I changed my iPod's name to Titanic. It's syncing now.

England has no kidney bank, but it does have a Liverpool .

Haunted French pancakes give me the crepes.

This girl today said she recognized me from the Vegetarians Club,
but I'd swear I've never met herbivore.

I know a guy who's addicted to drinking brake fluid, but he says
he can stop any time.

A thief who stole a calendar got twelve months.

When the smog lifts in Los Angeles U.C.L.A.

I got some batteries that were given out free of charge.

A dentist and a manicurist married.

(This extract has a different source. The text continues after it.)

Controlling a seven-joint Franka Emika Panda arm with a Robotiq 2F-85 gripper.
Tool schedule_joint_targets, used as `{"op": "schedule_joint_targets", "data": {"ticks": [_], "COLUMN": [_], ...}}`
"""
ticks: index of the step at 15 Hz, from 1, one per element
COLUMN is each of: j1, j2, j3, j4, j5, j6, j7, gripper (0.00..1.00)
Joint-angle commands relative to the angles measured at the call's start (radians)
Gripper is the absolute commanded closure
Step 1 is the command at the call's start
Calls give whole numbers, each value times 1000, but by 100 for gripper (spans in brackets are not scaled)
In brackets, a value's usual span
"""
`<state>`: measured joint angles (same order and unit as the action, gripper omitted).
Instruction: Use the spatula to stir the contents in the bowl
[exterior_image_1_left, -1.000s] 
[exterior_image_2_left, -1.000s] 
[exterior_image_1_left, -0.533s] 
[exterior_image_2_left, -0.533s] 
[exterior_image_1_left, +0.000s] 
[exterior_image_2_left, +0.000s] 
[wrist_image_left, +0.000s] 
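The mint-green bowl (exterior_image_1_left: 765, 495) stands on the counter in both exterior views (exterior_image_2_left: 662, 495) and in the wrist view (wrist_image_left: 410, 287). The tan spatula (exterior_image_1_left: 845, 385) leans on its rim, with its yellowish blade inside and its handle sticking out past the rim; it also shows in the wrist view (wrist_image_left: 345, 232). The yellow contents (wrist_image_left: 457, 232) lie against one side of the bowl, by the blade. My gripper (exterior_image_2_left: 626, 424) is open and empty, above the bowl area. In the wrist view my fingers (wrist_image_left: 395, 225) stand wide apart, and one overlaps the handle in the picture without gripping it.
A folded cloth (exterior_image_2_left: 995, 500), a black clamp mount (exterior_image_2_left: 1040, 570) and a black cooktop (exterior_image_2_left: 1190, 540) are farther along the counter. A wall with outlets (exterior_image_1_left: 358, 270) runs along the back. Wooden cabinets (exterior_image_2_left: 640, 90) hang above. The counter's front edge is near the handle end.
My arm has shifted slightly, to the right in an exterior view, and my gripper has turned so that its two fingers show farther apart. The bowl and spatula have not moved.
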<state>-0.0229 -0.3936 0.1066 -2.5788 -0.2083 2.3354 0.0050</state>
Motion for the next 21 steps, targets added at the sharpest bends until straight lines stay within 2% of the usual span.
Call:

They fought tooth and nail.

A will is a dead giveaway.

With her marriage, she got a new name and a dress.

Police were summoned to a daycare center where a three-year-old
was resisting a rest.

Did you hear about the fellow whose entire left side was cut off?
He's all right now.

A bicycle can't stand alone; it's just two tired.

The guy who fell onto an upholstery machine last week is now
fully recovered.

He had a photographic memory but it was never fully developed.

When she saw her first strands of gray hair she thought she'd dye.

Acupuncture is a jab well done. That's the point of it.

I didn't like my beard at first. Then it grew on me.

Did you hear about the crossed-eyed teacher who lost her job because
she couldn't control her pupils?

When you get a bladder infection, urine trouble.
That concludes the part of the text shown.